Clever urgency policy usage

Posted by chris Thu, 14 Feb 2008 22:49:34 GMT

It's mailing list posts like this that generate "aha!" moments for me where I realize that I've learned how to tweak SGE behavior in a new way.

Mark answered the original poster with a good suggestion for solving the particular issue at hand -- using qalter to change priority values so that a pending parallel job can rise to the top of the waitlist.

Then Mark offhandedly dropped this little comment:

... If you always want parallel jobs to go first, you can try increasing the urgency of the 'slots' complex.

I'm familiar with the Urgency Policy mechanism in Grid Engine. I've used it many times to address specific problems from a resource allocation perspective. Typically this involves something like using the urgency policy to prioritize the dispatch of pending jobs that consume expensive flexlm software license entitlements. I'm also aware from creating and modifying requestable and/or consumable resources that all of the resource attributes listed in the SGE complex have an urgency parameter associated with them that defaults to 0.

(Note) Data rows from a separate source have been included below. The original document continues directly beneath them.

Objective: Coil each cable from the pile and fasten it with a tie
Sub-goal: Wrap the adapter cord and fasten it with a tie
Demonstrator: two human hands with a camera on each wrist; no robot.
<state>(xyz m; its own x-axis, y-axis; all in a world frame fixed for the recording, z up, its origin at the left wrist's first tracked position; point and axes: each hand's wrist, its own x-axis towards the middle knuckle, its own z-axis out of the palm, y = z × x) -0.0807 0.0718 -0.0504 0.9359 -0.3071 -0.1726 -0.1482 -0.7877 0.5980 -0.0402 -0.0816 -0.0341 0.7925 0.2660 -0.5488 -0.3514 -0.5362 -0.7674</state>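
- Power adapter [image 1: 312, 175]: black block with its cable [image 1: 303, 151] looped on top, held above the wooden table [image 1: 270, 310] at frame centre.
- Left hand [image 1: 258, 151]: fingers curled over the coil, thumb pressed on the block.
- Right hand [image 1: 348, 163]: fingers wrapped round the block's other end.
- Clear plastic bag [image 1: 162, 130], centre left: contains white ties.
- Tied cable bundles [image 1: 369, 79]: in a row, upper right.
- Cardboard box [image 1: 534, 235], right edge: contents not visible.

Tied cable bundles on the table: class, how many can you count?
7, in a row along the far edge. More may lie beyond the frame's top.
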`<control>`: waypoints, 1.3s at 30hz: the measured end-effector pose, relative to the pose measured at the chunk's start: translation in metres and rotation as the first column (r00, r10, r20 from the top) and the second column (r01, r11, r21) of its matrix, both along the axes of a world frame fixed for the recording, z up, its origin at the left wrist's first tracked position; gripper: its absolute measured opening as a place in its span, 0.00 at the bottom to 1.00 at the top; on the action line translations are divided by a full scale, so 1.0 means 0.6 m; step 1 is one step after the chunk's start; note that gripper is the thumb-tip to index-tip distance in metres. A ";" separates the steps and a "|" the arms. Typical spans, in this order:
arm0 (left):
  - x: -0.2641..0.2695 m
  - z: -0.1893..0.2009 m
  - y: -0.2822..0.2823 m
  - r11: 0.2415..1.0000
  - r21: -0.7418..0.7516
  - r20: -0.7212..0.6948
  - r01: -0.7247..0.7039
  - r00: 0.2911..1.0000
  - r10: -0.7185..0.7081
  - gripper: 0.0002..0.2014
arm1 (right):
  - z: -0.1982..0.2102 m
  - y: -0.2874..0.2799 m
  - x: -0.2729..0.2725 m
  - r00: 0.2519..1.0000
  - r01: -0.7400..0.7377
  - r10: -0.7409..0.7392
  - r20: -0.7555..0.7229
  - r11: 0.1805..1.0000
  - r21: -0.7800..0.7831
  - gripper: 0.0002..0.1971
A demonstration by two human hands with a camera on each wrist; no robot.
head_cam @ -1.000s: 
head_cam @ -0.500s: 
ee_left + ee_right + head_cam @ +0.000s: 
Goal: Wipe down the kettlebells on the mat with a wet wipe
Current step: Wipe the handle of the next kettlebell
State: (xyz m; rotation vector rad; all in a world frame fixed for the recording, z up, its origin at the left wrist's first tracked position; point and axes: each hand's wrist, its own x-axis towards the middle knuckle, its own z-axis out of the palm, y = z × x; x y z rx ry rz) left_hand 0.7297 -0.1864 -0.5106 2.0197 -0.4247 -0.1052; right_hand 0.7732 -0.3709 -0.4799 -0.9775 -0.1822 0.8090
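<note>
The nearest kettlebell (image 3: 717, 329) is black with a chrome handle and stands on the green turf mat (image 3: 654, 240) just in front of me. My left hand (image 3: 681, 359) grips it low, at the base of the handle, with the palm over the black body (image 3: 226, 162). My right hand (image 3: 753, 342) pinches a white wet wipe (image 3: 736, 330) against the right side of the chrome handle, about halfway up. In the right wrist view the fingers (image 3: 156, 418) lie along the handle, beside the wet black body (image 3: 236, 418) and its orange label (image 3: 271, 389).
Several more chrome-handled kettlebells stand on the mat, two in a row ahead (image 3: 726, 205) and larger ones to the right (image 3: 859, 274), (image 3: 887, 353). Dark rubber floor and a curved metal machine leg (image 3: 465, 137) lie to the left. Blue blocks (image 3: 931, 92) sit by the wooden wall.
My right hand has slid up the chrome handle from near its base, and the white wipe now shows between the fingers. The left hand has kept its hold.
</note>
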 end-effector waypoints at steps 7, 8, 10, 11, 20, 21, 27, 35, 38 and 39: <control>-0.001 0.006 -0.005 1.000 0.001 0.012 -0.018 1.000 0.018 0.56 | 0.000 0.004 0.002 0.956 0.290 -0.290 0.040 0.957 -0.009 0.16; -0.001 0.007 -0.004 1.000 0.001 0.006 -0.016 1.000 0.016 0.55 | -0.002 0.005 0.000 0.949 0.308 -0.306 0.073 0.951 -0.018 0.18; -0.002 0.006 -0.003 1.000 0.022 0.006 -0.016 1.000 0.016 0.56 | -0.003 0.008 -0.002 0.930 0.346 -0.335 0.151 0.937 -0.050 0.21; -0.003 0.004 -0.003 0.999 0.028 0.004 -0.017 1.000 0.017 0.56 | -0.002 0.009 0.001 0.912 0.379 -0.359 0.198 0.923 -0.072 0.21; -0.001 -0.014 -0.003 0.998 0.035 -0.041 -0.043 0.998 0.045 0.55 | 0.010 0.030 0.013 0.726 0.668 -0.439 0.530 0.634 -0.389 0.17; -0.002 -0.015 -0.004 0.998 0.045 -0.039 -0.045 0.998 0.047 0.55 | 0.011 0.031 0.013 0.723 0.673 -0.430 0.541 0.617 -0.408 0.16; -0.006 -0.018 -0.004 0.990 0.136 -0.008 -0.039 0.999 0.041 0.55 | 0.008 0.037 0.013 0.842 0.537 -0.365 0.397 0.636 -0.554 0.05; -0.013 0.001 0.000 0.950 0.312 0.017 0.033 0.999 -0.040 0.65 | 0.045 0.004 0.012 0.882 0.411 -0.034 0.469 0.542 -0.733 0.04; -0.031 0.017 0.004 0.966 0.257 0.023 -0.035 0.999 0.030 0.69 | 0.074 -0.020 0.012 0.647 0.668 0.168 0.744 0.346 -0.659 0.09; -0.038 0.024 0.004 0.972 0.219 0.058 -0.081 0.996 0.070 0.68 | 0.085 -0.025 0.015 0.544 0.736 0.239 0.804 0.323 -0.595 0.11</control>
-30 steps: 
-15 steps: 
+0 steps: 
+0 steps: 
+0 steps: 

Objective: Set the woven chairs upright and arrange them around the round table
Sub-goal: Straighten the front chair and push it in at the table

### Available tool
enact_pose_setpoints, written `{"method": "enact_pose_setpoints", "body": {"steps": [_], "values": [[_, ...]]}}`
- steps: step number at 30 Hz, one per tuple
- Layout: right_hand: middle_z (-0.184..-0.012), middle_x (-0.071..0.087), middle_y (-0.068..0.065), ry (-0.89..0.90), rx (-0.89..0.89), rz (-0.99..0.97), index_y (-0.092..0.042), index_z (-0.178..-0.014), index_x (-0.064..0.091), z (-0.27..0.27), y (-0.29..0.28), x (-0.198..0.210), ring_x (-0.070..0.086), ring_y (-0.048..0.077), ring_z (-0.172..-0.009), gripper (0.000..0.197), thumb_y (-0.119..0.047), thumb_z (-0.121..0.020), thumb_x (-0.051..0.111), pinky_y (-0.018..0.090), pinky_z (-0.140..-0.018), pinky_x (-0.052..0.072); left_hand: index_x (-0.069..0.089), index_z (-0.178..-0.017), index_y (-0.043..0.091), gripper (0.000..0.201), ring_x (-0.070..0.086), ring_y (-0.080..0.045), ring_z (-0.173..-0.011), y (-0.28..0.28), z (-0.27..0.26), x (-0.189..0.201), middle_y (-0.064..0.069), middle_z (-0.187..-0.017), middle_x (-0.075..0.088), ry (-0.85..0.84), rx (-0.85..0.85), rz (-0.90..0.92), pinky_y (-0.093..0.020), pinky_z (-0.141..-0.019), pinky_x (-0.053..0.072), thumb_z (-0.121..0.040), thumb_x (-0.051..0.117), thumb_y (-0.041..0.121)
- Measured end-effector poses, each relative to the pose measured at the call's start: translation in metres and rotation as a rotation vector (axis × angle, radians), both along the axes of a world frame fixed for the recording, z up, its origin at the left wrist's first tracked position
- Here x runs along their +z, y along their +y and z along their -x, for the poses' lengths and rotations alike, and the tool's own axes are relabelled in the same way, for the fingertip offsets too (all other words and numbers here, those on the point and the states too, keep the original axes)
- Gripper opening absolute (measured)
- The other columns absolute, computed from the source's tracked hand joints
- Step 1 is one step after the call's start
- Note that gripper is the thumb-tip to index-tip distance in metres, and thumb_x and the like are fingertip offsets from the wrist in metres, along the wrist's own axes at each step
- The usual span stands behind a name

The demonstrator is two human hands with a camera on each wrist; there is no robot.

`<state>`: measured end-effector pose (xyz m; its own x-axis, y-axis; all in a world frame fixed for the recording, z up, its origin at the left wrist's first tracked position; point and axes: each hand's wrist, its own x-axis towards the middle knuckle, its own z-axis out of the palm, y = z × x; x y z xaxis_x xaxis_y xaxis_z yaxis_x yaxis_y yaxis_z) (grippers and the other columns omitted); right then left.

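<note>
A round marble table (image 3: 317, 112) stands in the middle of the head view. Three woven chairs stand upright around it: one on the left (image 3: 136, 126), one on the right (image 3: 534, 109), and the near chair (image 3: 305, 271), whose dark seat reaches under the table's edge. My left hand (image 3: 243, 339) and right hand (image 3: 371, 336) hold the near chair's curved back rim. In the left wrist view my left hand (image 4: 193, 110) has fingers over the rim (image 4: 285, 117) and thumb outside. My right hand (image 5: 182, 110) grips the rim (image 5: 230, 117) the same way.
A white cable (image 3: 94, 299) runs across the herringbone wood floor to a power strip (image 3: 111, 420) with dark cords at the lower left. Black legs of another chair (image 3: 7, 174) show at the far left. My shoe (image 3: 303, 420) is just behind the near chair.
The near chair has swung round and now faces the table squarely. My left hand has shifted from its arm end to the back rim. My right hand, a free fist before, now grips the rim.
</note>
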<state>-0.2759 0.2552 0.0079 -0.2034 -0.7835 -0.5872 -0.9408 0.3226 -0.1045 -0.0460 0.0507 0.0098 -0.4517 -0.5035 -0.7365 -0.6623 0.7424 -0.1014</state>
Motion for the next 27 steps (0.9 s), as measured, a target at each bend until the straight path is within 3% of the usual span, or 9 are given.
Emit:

I just hadn't really put it all together until Mark's offhand aside. It's not complicated at all, just ... elegant. Associating urgency entitlements with the "slot" complex means that jobs that need more "slots" will gain additional entitlements and thus rise up through the pending list. Since parallel jobs naturally consume more slots than serial tasks, the end results is that parallel jobs become "more important" in the scheduler mechanism than non-parallel jobs.

I'm guessing not many people have a global "parallel jobs are always more important than serial jobs" use case requirement but for those that do this could be a neat trick.